The problem: All lines in the data below carrying the string "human" are to be located and copied.

(Excerpted data Opens)

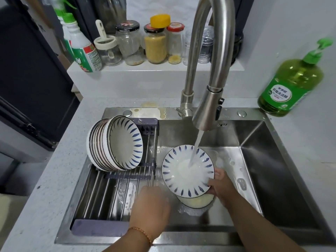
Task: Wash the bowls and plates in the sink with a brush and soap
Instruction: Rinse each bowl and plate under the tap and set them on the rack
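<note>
A white bowl with blue leaf marks [187, 171] is tilted under the running faucet [205, 113], and water hits its inside. My right hand [220, 184] grips its lower right rim. Under it another white bowl [198, 201] lies in the steel sink [272, 160] among suds. My left hand [151, 206] hovers blurred over the sink's left side, back up, fingers hidden. Several matching bowls [116, 142] stand on edge in the drying rack [112, 190]. No brush is visible.
A green dish soap bottle [292, 82] stands on the counter at the back right. Jars [156, 44] and a cleaner bottle [81, 46] line the ledge behind the faucet. A dark appliance [31, 79] stands to the left.
</note>
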`<state>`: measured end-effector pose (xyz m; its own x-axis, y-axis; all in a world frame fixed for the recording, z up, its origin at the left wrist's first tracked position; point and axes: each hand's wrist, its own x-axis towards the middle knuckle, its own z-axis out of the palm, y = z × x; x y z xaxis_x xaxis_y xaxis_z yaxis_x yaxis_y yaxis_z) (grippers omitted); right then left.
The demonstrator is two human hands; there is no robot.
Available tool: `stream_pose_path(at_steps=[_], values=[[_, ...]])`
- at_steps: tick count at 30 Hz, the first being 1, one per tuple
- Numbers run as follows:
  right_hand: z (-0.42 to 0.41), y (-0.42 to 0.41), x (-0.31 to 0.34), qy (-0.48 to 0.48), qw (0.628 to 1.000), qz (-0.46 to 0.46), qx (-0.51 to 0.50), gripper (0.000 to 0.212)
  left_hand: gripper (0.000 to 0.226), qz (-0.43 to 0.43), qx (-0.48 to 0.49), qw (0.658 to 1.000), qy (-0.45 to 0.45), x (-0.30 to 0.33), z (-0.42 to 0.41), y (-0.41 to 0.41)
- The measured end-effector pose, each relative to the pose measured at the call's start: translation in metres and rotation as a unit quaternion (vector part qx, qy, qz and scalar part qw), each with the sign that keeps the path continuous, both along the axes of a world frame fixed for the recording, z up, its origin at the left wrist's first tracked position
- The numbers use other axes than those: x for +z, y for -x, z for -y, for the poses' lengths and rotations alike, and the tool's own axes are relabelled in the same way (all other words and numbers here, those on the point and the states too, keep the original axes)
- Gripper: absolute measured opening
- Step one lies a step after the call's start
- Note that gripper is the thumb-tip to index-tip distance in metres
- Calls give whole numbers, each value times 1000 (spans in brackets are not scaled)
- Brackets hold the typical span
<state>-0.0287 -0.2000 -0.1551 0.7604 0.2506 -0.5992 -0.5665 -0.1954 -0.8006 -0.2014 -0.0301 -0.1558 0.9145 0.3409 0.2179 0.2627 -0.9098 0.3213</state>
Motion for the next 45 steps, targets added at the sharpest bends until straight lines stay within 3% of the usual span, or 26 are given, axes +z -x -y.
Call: stream_pose_path(at_steps=[5, 9, 12, 14, 16, 17, 19, 21, 23, 25, 27, 30, 32, 34, 36, 41, 45], values=[[10, 2, 19, 16, 999, 13, -33, 37, 17, 13, -2, 1000, -4, 2, 0, 0], [21, 16, 37, 22, 999, 31, -32, 41, 19, 10, -5, 999, 51, 3, -2, 2], [29, 23, 41, 5, 999, 19, -42, 38, 30, 15, 20, 988, 153, 7, -1, 1], [31, 26, 46, -9, 999, 17, -35, 42, 24, 34, 86, 956, 279, 20, 4, -6], [31, 28, 53, -27, 999, 18, -33, 44, 8, 40, 164, 875, 453, 37, 10, -22], [32, 30, 58, -37, 999, 17, -31, 44, 9, 26, 188, 799, 570, 46, 13, -30], [30, 33, 71, -54, 998, 20, -18, 42, 32, -2, 178, 616, 767, 56, 18, -43], [30, 34, 84, -57, 998, 38, 3, 43, 47, 6, 148, 471, 870, 63, 24, -50], [30, 35, 93, -45, 997, 60, 20, 42, 51, 40, 154, 417, 895, 65, 29, -55], [28, 35, 100, -14, 994, 98, 40, 39, 50, 67, 166, 411, 894, 63, 30, -60], [31, 33, 100, 97, 969, 212, 76, 41, 48, 77, 169, 419, 889, 63, 31, -64], [34, 33, 94, 334, 814, 420, 222, 66, 48, 74, 161, 434, 883, 62, 32, -68], [34, 36, 96, 381, 732, 450, 341, 81, 49, 77, 156, 437, 883, 62, 32, -69], [32, 43, 98, 360, 697, 469, 406, 89, 50, 81, 154, 437, 883, 59, 31, -69], [26, 53, 104, 324, 688, 469, 450, 99, 53, 74, 144, 444, 881, 55, 29, -70], [-6, 60, 103, 168, 768, 351, 509, 102, 64, 23, 148, 495, 856, 55, 34, -71], [-26, 30, 83, 190, 759, 344, 519, 55, 60, 28, 129, 509, 851, 56, 36, -70]])
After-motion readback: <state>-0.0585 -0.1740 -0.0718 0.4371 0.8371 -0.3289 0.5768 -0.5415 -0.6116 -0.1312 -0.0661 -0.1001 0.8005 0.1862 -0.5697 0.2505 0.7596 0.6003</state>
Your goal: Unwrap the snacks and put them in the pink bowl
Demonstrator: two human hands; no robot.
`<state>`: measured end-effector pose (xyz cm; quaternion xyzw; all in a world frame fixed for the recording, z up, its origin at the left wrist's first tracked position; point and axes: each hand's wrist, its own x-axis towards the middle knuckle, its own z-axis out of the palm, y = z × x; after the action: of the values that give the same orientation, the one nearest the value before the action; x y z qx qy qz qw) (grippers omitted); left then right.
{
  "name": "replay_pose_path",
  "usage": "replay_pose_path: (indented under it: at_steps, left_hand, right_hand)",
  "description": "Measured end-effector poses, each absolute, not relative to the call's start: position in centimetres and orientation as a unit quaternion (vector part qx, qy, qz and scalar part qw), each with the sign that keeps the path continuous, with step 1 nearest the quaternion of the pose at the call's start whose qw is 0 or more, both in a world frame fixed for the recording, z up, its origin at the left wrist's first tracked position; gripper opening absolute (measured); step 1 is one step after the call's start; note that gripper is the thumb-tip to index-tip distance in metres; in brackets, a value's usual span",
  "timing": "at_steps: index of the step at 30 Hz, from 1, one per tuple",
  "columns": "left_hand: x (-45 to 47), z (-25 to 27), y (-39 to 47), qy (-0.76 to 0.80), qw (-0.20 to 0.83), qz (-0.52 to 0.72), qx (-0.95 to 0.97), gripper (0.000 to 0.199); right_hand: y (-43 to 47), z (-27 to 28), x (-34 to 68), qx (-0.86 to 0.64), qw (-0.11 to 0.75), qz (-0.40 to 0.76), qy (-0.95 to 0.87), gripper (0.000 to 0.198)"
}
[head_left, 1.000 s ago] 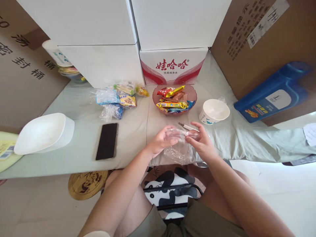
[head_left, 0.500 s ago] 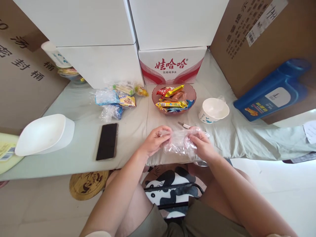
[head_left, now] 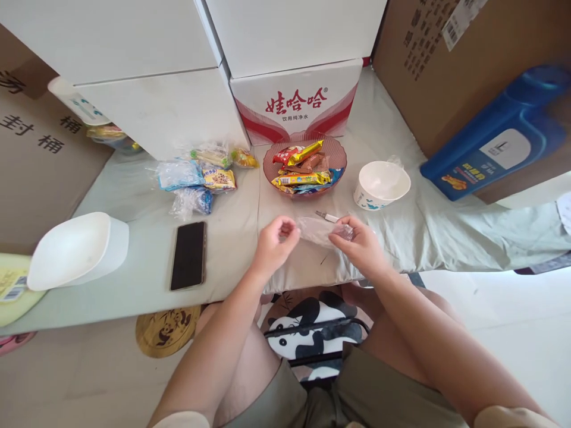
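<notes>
A clear plastic bag [head_left: 316, 230] is stretched between my two hands above the front of the cloth-covered table. My left hand [head_left: 280, 238] pinches its left end between thumb and fingertips. At the other end, my right hand [head_left: 355, 241] grips a bunched part of the plastic. Just behind the bag lies a charging cable [head_left: 329, 217], its metal plug showing and the rest partly hidden. Beyond it stands a pink glass bowl [head_left: 270, 163] of wrapped snacks. A white paper bowl [head_left: 379, 185] stands to the right of it.
Several bagged snacks [head_left: 196, 175] lie left of the pink bowl. A phone [head_left: 188, 255] lies near the front edge, with a white plastic bowl [head_left: 74, 249] farther left. White boxes [head_left: 297, 107] line the back. On the right, a blue bottle [head_left: 495, 137] leans before a cardboard box [head_left: 428, 65].
The plastic bag has gone from a wide, crumpled spread to a narrower strip between my hands. Both hands still hold it. The view has shifted slightly.
</notes>
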<state>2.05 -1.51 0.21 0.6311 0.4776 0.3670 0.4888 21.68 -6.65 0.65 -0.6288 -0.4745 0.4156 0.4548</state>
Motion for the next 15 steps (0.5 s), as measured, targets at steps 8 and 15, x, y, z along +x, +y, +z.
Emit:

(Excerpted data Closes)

Exercise result:
The demonstrator is two human hands; there is no robot.
Demonstrator: two human hands; no robot.

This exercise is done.